考えてみれば、すべての恋愛感情はそれが具現化するまではただの妄想である。欲望と妄想。それは言い換えれば夢と希望だ。この歳になって失恋だのへったくれだのというのは実に不思議な気がしないでもないが、例えそれが誇大妄想であってもそういう気持ちは失わずにいたい。
それはともかく、いつだったか、もう一か月は前だと思うが、永久保証を謳うジッポーの修理に生まれて初めて出してみたのだが、それが今日届いた。

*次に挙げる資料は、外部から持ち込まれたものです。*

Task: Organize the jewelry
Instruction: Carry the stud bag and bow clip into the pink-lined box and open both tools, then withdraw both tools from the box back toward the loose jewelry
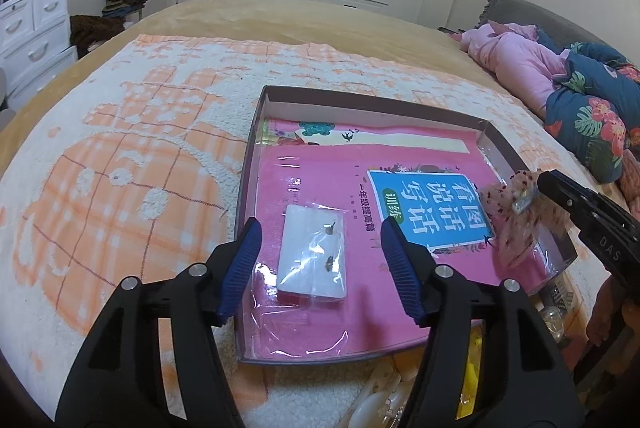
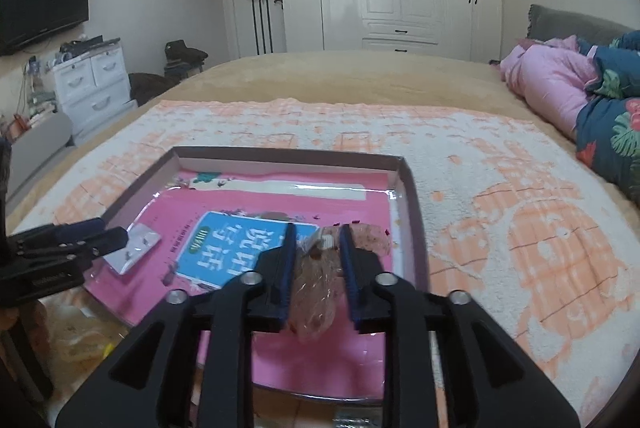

生まれて初めてジッポーの修理に出したのが戻ってきた。インサイドユニットは新品に交換され、蓋のヒンジの緩みも完璧に直っていた。凄い。 pic.twitter.com/lYC0GUwhQI
— Sukeza (@anykindoflove) September 6, 2019
いや、今まで壊れるたびに新しいのを買い直していたけれど、もっと早く無料修理を利用していればよかった。ほぼ新品になって戻ってくる。
ともあれ、俺は恋することを諦めないぞ。いつかリア充になるまで。とはいうものの、自分の人生の大半は尋常じゃないモテキだった。そのツケが今回ってきているのかなという気がしないでもない。そういえば先日中学の同級生にコクられたのだった。ということは要するに組み合わせの問題なのか。いらぬ運を使っている気がする。上手く行かないな。